Le régime baassiste, qui semblait déjà sur le point de s'effondrer en 2012, est alors parvenu à résister, mais la situation parait aujourd'hui plus délicate. L'insurrection ne cesse de se renforcer et l'armée, mise à mal par quatre ans de conflit, continue à s'affaiblir.
L'ARMÉE SYRIENNE A "CESSÉ D'EXISTER"
Elle a ainsi perdu l'appui de milices chiites irakiennes, qui, depuis la chute de Mossoul, en juin dernier, retournent combattre dans leur pays. La progression de l'EI en Irak contraint en outre l'Iran à s'impliquer sur plusieurs fronts.
Mieux organisés et mieux armés que jamais, les insurgés du Nord et du Sud, qui ont probablement reçu une aide matérielle des Etats de la région hostiles à Assad, prennent depuis deux mois un net ascendant.

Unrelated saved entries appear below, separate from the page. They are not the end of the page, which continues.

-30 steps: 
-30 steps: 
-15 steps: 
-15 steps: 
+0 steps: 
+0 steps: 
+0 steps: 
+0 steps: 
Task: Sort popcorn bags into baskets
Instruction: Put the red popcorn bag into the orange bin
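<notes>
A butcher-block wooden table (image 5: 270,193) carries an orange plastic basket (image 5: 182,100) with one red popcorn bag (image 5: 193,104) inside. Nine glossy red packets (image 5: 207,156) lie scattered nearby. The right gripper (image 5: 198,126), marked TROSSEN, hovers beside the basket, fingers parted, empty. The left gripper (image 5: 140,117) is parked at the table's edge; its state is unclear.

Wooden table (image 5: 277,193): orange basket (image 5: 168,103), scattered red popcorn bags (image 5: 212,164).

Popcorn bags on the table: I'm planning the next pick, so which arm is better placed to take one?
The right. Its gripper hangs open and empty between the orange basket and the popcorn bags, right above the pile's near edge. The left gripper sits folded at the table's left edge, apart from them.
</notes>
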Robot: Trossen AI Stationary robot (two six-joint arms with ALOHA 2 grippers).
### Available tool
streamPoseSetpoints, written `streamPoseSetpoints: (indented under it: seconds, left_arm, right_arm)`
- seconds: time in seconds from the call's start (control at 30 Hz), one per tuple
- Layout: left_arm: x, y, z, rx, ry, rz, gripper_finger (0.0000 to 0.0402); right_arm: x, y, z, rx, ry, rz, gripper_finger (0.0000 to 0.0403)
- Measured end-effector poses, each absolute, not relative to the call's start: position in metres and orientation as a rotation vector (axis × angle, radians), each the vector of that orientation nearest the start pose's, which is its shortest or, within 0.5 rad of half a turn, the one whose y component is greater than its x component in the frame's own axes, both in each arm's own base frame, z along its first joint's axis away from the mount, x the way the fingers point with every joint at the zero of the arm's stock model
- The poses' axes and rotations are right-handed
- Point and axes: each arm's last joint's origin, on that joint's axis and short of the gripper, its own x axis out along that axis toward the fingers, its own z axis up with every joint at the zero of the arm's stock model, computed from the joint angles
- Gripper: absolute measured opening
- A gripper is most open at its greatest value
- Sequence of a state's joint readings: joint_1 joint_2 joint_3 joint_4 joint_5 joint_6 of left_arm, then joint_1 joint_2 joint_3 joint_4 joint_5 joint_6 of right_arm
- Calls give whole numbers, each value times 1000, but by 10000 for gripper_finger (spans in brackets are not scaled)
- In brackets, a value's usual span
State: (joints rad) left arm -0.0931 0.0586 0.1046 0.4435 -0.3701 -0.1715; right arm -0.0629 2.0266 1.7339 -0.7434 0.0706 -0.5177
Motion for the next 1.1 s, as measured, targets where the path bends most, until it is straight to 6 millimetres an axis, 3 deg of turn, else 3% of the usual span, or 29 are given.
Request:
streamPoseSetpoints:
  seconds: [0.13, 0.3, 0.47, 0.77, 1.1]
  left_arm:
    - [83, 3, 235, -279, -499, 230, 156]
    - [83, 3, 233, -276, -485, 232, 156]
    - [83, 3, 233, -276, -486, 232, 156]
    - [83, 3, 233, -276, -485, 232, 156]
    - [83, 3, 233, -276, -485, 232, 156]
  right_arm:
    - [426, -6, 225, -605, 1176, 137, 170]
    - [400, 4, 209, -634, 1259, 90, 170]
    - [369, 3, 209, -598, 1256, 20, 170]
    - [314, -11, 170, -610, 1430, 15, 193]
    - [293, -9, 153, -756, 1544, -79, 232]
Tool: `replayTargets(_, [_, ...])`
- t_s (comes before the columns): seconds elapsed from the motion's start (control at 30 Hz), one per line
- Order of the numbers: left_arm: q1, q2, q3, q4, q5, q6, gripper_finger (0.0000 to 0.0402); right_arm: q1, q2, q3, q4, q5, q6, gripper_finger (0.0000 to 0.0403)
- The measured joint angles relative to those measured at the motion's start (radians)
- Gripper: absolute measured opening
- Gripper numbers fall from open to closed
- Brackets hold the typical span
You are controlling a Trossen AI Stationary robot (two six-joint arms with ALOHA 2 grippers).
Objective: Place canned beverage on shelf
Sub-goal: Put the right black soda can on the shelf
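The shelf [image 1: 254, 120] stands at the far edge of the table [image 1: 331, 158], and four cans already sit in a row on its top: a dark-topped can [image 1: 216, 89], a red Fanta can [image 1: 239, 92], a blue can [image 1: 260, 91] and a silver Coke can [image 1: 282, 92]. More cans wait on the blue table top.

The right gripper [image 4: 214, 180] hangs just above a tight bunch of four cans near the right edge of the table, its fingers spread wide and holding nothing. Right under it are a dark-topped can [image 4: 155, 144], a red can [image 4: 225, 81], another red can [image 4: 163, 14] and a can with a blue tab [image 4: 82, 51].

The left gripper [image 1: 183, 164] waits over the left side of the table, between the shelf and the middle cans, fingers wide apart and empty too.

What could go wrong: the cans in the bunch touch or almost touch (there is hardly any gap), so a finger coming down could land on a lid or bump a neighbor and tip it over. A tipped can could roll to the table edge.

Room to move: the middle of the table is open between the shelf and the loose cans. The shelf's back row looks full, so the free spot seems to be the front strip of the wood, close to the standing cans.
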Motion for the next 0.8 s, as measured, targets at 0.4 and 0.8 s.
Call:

"La tendance n'est clairement pas favorable au régime, mais il semble que ses appuis, en particulier l'Iran, soient sur le point d'accroître leur aide pour retourner la situation", estime Noah Bonsey, membre de l'International Crisis Group.
Selon le journal libanais As Safir, 20.000 volontaires irakiens, iraniens et libanais ont pris position récemment dans la province d'Idlib en vue d'une contre-offensive.
L'inquiétude augmente toutefois dans les zones toujours tenues par les forces gouvernementales, où vit le gros de la population, et le risque de partition de la Syrie a été l'un des thèmes majeurs de la conférence de presse donnée la semaine dernière à Damas par le ministre syrien des Affaires étrangères.
Prié d'expliquer pourquoi l'appui de Téhéran et de Moscou n'avait pas mis fin aux revers de l'armée, Walid al Moualem a répondu : "L'opinion publique se pose certainement la question".
Selon un diplomate spécialiste du dossier, les autorités syriennes semblent désormais reconnaître qu'elles sont en mauvaise posture. "Il y a un changement dans leur attitude. L'état d'esprit général est sombre", dit-il.
L'idée selon laquelle les forces fidèles à Assad ne peuvent être vaincues en raison de leurs moyens aériens n'est selon lui plus d'actualité. L'armée syrienne a, "de fait, cessé d'exister", a assuré cette semaine le numéro deux des forces israéliennes.
(Avec Tom Perry et Laila Bassam, Jean-Philippe Lefief pour le service français, édité par Tangi Salaün)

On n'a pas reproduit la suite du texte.